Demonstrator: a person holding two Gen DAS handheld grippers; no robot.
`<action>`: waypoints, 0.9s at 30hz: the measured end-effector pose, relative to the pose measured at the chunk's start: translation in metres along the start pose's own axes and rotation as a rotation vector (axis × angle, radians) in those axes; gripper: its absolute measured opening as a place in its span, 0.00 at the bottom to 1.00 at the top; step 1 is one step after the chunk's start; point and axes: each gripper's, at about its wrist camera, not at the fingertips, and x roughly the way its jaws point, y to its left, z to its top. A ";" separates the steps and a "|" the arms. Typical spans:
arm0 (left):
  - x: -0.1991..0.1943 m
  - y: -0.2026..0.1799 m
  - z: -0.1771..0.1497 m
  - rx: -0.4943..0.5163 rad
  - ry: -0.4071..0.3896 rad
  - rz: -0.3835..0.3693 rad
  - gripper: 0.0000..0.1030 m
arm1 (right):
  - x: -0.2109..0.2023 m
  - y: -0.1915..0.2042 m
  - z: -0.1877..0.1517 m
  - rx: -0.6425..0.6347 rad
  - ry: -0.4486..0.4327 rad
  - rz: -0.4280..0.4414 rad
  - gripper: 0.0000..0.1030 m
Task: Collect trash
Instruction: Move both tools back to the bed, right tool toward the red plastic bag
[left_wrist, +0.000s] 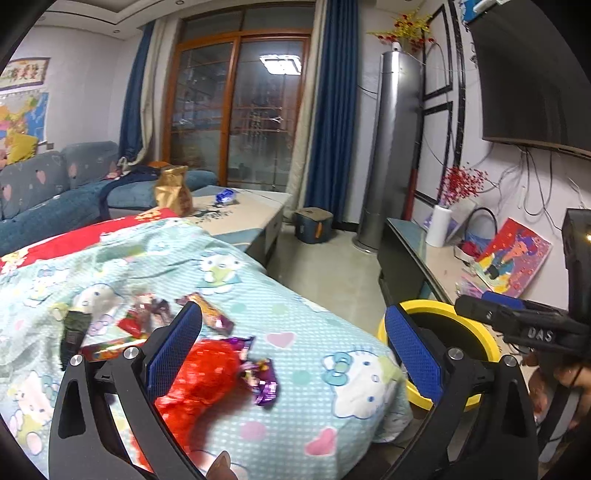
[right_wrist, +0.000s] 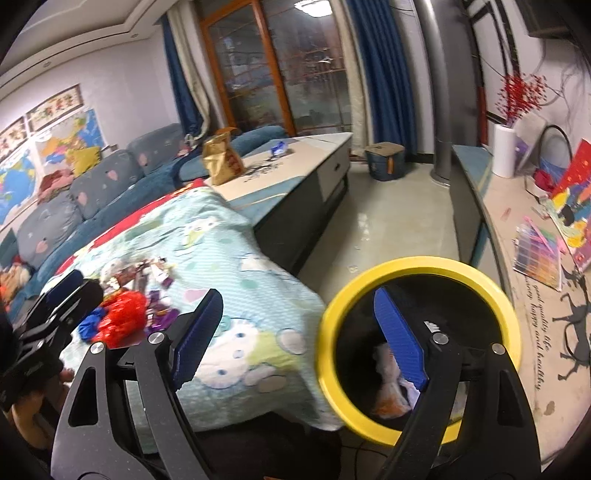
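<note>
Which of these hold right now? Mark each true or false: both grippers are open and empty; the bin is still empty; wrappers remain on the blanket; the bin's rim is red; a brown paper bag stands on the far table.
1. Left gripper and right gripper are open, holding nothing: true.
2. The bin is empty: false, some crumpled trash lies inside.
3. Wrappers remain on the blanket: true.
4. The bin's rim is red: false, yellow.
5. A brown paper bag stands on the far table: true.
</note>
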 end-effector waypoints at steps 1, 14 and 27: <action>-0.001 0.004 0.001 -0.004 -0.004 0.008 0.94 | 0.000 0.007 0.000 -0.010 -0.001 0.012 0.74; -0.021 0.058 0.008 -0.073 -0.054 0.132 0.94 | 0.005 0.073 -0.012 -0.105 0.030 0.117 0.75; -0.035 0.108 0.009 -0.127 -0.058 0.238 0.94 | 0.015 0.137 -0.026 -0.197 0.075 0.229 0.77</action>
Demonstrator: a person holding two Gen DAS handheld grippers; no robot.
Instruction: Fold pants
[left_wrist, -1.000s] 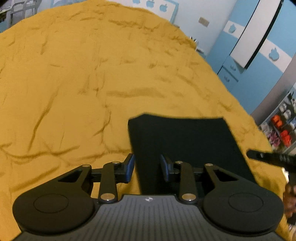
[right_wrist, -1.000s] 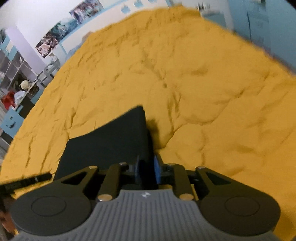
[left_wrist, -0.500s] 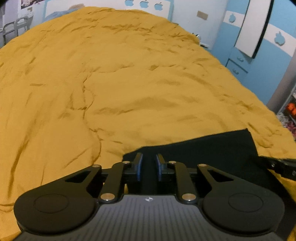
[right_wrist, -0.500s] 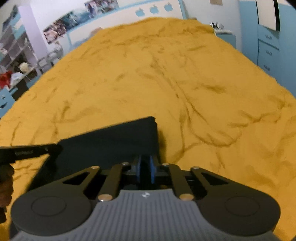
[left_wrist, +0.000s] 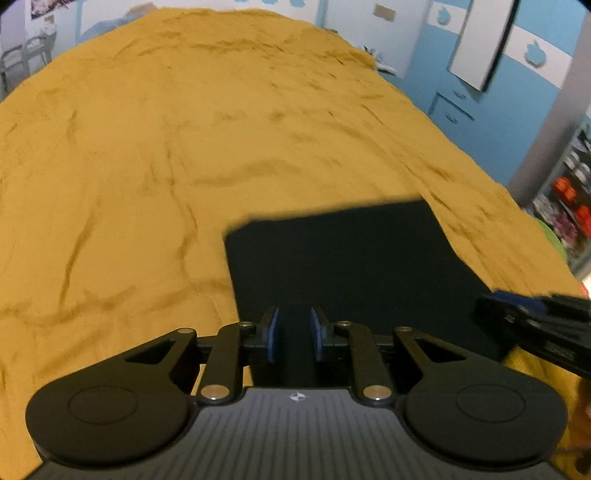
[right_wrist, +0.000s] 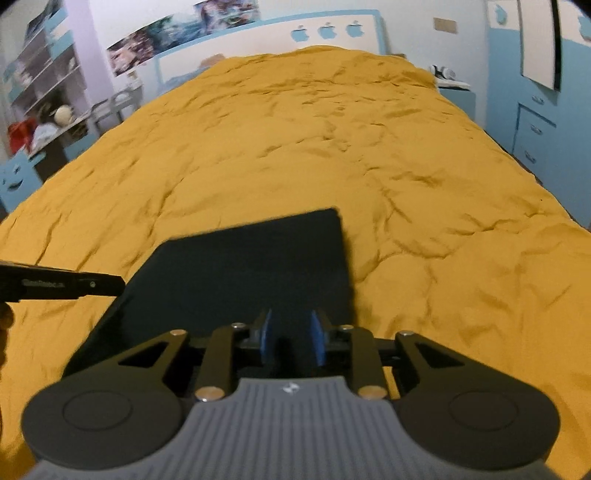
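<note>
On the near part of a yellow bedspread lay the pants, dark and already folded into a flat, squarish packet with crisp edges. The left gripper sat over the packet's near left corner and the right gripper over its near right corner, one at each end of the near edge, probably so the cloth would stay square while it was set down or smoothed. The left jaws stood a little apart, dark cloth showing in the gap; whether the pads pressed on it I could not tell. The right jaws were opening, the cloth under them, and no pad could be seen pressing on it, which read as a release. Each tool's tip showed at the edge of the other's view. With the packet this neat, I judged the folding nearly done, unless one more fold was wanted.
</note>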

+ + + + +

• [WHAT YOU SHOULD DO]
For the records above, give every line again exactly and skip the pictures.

• [OUTPUT FOR THIS EXERCISE]
Demonstrator: a person holding two Gen DAS handheld grippers; no robot.
`<action>`: waypoints, 0.9s at 30hz: the measured end-effector pose, relative to the pose measured at the chunk's start: translation in metres along the start pose's own axes and rotation as a rotation vector (axis × angle, radians) in those axes; gripper: its absolute measured opening as a place in its span, 0.00 at the bottom to 1.00 at the top; step 1 is one step after the chunk's start; point and axes: each gripper's, at about its wrist camera, not at the fingertips, and x roughly the way its jaws point, y to its left, z to its top. A ";" separates the steps and a "|" the arms. Typical spans:
arm0 (left):
  - x: -0.1991..0.1943 m
  - y: -0.2026..0.1799 m
  - z: -0.1771..0.1497 m
  - rx: -0.4943..0.5163 rad
  - ry: -0.4071..0.3896 rad
  - rz: -0.3835..0.3693 rad
  - gripper: 0.0000..0.1030 m
arm1 (right):
  - x: -0.2109..0.2023 m
  - y: -0.1915..0.2042 m
  - z: -0.1877..0.1517 m
  - rx: -0.6425..0.6347 rad
  - ry: -0.4486..0.4327 rad
  - rz: -0.4280..0.4414 rad
  - gripper: 0.0000..0.1030 m
Task: Collect trash
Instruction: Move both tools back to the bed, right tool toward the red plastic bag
[left_wrist, +0.000s] 
[right_wrist, +0.000s] 
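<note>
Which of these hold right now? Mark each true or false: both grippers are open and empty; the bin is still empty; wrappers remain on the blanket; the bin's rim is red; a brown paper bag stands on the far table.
1. Left gripper and right gripper are open, holding nothing: true.
2. The bin is empty: false, some crumpled trash lies inside.
3. Wrappers remain on the blanket: true.
4. The bin's rim is red: false, yellow.
5. A brown paper bag stands on the far table: true.
</note>
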 end-effector waypoints at steps 1, 14 and 27: <action>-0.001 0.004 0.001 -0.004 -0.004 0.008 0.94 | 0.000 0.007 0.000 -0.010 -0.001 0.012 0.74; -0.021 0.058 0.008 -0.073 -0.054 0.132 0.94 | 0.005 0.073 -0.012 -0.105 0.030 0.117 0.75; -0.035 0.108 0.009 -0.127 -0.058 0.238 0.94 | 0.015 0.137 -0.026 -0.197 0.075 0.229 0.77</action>
Demonstrator: a person holding two Gen DAS handheld grippers; no robot.
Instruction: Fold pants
[left_wrist, -1.000s] 
[right_wrist, -1.000s] 
[left_wrist, -0.500s] 
[right_wrist, -0.500s] 
[left_wrist, +0.000s] 
[right_wrist, +0.000s] 
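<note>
On the near part of a yellow bedspread lay the pants, dark and already folded into a flat, squarish packet with crisp edges. The left gripper sat over the packet's near left corner and the right gripper over its near right corner, one at each end of the near edge, probably so the cloth would stay square while it was set down or smoothed. The left jaws stood a little apart, dark cloth showing in the gap; whether the pads pressed on it I could not tell. The right jaws were opening, the cloth under them, and no pad could be seen pressing on it, which read as a release. Each tool's tip showed at the edge of the other's view. With the packet this neat, I judged the folding nearly done, unless one more fold was wanted.
</note>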

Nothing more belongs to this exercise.